There is no such thing as piped water in rural areas and we're all dependent on boreholes or municipal water deliveries. Disaster struck when the government official responsible for coordinating water deliveries disappeared on holiday without making alternative arrangements. From one day to the next, Buchanana, the small village where the families of most of our employees live, had no water. The people are so poor that buying bottled water was an unthinkable luxury. We had a borehole and emergency water storage facilities at Thula Thula but they had nothing. Coming from Paris, it was a huge shock to see people I knew and loved panicking about something as basic as water.
I went with my reserve manager Vusi to meet with the village elders. Children played in the dirt outside the sturdy brick meeting room and the sun baked on the tin roof. It was hotter inside than out.

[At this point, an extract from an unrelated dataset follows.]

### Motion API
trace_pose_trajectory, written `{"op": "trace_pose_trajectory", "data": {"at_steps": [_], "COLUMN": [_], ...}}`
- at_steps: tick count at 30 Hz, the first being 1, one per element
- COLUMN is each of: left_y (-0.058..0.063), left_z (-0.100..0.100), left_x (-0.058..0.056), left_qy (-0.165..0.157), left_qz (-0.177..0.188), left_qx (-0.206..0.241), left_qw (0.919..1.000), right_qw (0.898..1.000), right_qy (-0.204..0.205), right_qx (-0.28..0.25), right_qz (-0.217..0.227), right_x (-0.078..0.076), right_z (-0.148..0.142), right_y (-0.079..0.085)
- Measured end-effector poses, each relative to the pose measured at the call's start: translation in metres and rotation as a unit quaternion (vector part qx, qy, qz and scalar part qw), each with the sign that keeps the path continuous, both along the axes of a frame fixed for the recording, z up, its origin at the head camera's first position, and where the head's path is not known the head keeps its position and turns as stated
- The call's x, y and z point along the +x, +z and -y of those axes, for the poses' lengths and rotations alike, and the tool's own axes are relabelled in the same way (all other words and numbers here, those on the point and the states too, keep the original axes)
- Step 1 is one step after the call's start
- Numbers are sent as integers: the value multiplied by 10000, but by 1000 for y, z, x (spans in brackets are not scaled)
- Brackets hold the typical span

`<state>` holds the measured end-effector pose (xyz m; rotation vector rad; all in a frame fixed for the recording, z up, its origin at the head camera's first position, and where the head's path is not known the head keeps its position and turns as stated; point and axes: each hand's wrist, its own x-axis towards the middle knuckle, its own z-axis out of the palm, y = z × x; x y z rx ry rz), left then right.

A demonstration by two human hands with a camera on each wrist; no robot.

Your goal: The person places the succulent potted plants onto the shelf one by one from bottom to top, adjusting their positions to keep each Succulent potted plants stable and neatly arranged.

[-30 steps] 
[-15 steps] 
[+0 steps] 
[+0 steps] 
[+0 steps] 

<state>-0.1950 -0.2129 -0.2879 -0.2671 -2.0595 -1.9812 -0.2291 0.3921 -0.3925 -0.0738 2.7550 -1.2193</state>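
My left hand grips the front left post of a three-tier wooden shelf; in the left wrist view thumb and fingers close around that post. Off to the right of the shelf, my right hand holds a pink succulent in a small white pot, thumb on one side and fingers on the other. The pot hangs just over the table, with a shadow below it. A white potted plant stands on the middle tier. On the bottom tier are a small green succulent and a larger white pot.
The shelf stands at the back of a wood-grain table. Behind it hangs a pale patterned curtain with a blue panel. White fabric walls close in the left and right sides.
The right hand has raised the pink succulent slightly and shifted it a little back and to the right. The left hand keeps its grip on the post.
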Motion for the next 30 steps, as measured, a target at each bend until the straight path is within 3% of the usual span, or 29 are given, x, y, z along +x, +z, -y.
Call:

'If we don't get water soon, we won't be able to control the people's anger,' Mr Khumalo warned.
'How much do you have left?' I asked.
His thumb and forefinger formed a circle. I glanced at Vusi. This was catastrophic.
'We'll give you everything we can,' I promised.
'I'll bring some down myself with the truck,' Vusi said.
'I'll phone the municipality. They can't all be on holiday,' I said.
I spent the rest of the afternoon trying to find an official who would take responsibility for delivering water to the village. My calls rang unanswered, my messages weren't returned. No one was contactable.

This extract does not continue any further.